Task description ::
Restate word for word the lines of the data below, from the first through the one that has "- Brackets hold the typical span".

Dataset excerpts
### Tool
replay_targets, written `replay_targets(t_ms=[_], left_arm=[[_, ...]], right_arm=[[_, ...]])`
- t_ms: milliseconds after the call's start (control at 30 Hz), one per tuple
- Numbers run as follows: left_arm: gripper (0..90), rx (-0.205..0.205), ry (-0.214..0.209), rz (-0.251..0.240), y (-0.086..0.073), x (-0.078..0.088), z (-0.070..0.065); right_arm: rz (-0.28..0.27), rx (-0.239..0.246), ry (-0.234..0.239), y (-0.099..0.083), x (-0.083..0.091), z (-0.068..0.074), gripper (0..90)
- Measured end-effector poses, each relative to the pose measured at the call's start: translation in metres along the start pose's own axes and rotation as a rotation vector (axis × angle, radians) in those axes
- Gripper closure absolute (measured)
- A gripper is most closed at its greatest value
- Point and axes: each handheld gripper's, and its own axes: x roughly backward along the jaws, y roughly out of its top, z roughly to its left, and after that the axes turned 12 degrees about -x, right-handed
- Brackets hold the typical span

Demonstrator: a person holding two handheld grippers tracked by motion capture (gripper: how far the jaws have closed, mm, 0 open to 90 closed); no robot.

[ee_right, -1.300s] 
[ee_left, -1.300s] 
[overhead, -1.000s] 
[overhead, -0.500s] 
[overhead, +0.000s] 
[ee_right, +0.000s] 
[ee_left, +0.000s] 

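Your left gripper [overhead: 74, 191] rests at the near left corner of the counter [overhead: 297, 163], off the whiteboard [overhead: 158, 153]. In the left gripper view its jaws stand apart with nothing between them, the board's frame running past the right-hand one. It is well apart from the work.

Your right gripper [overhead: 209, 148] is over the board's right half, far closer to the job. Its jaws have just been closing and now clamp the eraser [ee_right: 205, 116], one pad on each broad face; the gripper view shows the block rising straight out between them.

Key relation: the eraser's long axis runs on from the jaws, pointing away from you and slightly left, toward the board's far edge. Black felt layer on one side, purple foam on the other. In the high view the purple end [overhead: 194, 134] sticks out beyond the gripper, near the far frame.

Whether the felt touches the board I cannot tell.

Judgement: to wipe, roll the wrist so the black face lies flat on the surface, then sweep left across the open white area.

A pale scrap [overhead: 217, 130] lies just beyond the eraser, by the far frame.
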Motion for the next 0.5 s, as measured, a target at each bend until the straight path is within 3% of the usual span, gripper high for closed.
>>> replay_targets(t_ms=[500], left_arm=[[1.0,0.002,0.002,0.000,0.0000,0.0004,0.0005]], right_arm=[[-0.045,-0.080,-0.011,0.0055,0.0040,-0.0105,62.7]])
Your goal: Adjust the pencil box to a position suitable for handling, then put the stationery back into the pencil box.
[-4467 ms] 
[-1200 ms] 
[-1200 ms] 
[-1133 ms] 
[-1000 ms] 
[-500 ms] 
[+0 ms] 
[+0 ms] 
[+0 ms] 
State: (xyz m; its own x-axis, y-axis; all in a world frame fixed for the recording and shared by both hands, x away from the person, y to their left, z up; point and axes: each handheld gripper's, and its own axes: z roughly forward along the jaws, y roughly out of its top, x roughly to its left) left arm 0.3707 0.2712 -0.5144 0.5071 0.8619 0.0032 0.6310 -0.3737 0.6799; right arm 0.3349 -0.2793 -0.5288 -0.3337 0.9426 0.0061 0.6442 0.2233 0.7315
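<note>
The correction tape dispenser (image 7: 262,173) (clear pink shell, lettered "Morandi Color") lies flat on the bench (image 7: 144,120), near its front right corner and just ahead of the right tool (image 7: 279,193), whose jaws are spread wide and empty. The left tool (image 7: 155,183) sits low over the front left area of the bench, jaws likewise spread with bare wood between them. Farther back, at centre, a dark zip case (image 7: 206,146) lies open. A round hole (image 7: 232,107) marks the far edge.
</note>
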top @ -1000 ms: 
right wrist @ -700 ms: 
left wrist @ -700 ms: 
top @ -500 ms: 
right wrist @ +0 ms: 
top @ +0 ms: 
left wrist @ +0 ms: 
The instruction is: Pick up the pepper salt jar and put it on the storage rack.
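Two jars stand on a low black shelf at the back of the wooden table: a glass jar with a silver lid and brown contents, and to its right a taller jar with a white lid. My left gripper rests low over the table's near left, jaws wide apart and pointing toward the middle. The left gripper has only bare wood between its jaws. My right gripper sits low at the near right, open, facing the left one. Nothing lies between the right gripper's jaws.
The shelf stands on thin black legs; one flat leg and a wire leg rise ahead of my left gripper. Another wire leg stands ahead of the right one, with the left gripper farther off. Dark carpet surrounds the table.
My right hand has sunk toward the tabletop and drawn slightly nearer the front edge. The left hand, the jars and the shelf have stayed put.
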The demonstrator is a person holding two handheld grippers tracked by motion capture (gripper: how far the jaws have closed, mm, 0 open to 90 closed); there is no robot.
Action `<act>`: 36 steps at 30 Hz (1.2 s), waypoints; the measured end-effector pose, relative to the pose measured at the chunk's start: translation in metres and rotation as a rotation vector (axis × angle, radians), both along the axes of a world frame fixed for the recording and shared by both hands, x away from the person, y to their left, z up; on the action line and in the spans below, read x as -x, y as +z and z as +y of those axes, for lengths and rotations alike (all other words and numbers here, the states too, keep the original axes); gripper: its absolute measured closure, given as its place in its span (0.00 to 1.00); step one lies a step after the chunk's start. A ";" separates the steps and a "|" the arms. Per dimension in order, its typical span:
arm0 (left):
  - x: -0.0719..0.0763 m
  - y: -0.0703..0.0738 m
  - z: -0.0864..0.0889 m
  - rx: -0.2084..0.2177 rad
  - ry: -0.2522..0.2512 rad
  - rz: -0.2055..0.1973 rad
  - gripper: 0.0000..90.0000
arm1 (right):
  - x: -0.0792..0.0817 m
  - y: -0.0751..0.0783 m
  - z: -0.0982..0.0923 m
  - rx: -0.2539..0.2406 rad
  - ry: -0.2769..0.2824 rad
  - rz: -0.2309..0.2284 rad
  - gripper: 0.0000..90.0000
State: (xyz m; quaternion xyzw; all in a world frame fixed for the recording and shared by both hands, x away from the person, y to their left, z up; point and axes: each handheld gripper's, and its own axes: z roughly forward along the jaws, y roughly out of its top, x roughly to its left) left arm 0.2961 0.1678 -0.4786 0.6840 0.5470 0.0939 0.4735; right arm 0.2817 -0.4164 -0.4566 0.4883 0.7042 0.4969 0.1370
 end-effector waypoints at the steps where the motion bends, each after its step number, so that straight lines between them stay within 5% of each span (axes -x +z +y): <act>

Written solution ::
### Tool
replay_targets, written `replay_targets(t_ms=[_], left_arm=[[_, ...]], right_arm=[[_, ...]])`
- t_ms: milliseconds after the call's start (control at 30 Hz), one per tuple
- Numbers run as follows: left_arm: gripper (0..90), rx (-0.205..0.205), ry (-0.214..0.209), rz (-0.251..0.240), y (-0.086..0.073), x (-0.078..0.088), z (-0.070..0.065); right_arm: rz (-0.28..0.27), rx (-0.239..0.246), ry (-0.234..0.239), y (-0.099..0.083), x (-0.083..0.091), z (-0.068..0.074), gripper (0..90)
- Measured end-effector poses, each relative to the pose measured at the call's start: translation in metres along the start pose's own axes and rotation as a rotation vector (axis × angle, radians) in those axes
- Gripper closure absolute (measured)
- A gripper is most closed at its greatest value
- Point and axes: each handheld gripper's, and its own axes: x roughly backward along the jaws, y roughly out of its top, z roughly to its left, and after that the axes turned 12 degrees about -x, right-handed
- Brackets hold the typical span

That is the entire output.